Summaries¶

Summary statistics and tabulation: annual results tables, change tables, cross-validation error statistics, and flux bias statistics.

`wrtds.summaries` ¶

Summary tables and error statistics for WRTDS results.

Implements setupYears, tableChange, errorStats, and fluxBiasStat from the R EGRET package.

`setup_years(daily, pa_start=10, pa_long=12)` ¶

Create annual results DataFrame.

Aggregates daily results into annual (or sub-annual period) summary values. The period of analysis is defined by pa_start (starting month) and pa_long (number of months).

Years where more than 10 % of days have missing ConcDay are excluded.

Parameters:

Name	Description	Default
`daily`	Populated daily DataFrame with at least `Date`, `Q`, `DecYear`, `MonthSeq`. After :meth:`~wrtds.core.WRTDS.fit`, also has `ConcDay`, `FluxDay`, `FNConc`, `FNFlux`.	required
`pa_start`	Starting month of the analysis period (1-12). Default 10 (October = water year).	`10`
`pa_long`	Length of the analysis period in months (1-12). Default 12 (full year).	`12`

Returns:

Type	Description
	DataFrame with columns: `DecYear`, `Q`, `Conc`, `Flux`,
	`FNConc`, `FNFlux` (and `GenConc`, `GenFlux` if present).
	Flux values are rates in kg/day, not annual totals.

Source code in wrtds/summaries.py

def setup_years(daily, pa_start=10, pa_long=12):
    """Create annual results DataFrame.

    Aggregates daily results into annual (or sub-annual period) summary
    values.  The period of analysis is defined by ``pa_start`` (starting
    month) and ``pa_long`` (number of months).

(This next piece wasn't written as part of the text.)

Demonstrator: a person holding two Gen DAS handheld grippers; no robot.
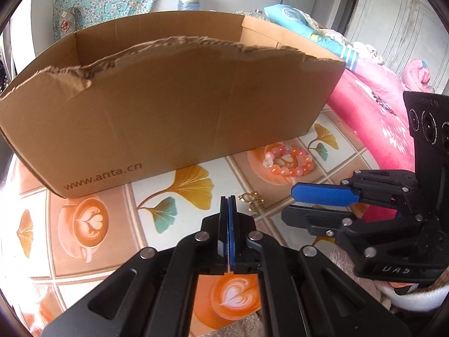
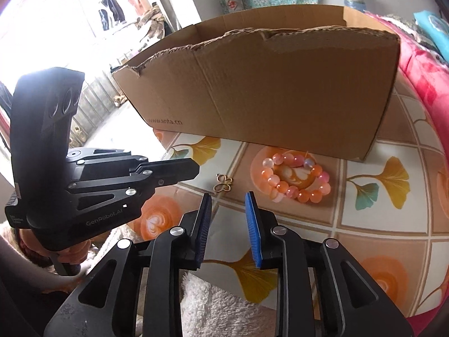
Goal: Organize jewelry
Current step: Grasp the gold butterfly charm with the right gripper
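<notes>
On the tablecloth (image 2: 364,216) near the cardboard box (image 2: 280,84), my right gripper (image 2: 227,199), spread and empty, should straddle the gold charm (image 2: 223,183) left of the bead bracelet (image 2: 294,181); my left gripper (image 1: 228,198) is pressed together.

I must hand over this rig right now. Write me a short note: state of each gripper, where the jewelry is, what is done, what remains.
Left gripper: shut, empty, above the tablecloth.
Right gripper: open, nothing between its fingers.
Bead bracelet: on the tablecloth, in front of the cardboard box.
Gold clasp: on the cloth, left of the bracelet, just ahead of the right gripper.
Done: nothing visibly stored; the box's inside is hidden.
Left: pick up the bracelet and clasp; probably they go in the box.
</notes>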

    Years where more than 10 % of days have missing ``ConcDay`` are
    excluded.

    Args:
        daily: Populated daily DataFrame with at least ``Date``, ``Q``,
            ``DecYear``, ``MonthSeq``.  After :meth:`~wrtds.core.WRTDS.fit`,
            also has ``ConcDay``, ``FluxDay``, ``FNConc``, ``FNFlux``.
        pa_start: Starting month of the analysis period (1-12).
            Default 10 (October = water year).
        pa_long: Length of the analysis period in months (1-12).
            Default 12 (full year).

    Returns:
        DataFrame with columns: ``DecYear``, ``Q``, ``Conc``, ``Flux``,
        ``FNConc``, ``FNFlux`` (and ``GenConc``, ``GenFlux`` if present).
        Flux values are rates in kg/day, not annual totals.
    """
    month_seq = daily['MonthSeq'].values
    first_ms = int(month_seq.min())
    last_ms = int(month_seq.max())

    # Generate all possible period starts (every 12 months at pa_start)
    # MonthSeq = (year - 1850) * 12 + month
    # Find the first occurrence of pa_start in the data range
    first_year_1850 = (first_ms - 1) // 12  # zero-indexed year since 1850
    first_pa_ms = first_year_1850 * 12 + pa_start
    if first_pa_ms < first_ms:
        first_pa_ms += 12

    starts = np.arange(first_pa_ms, last_ms + 1, 12)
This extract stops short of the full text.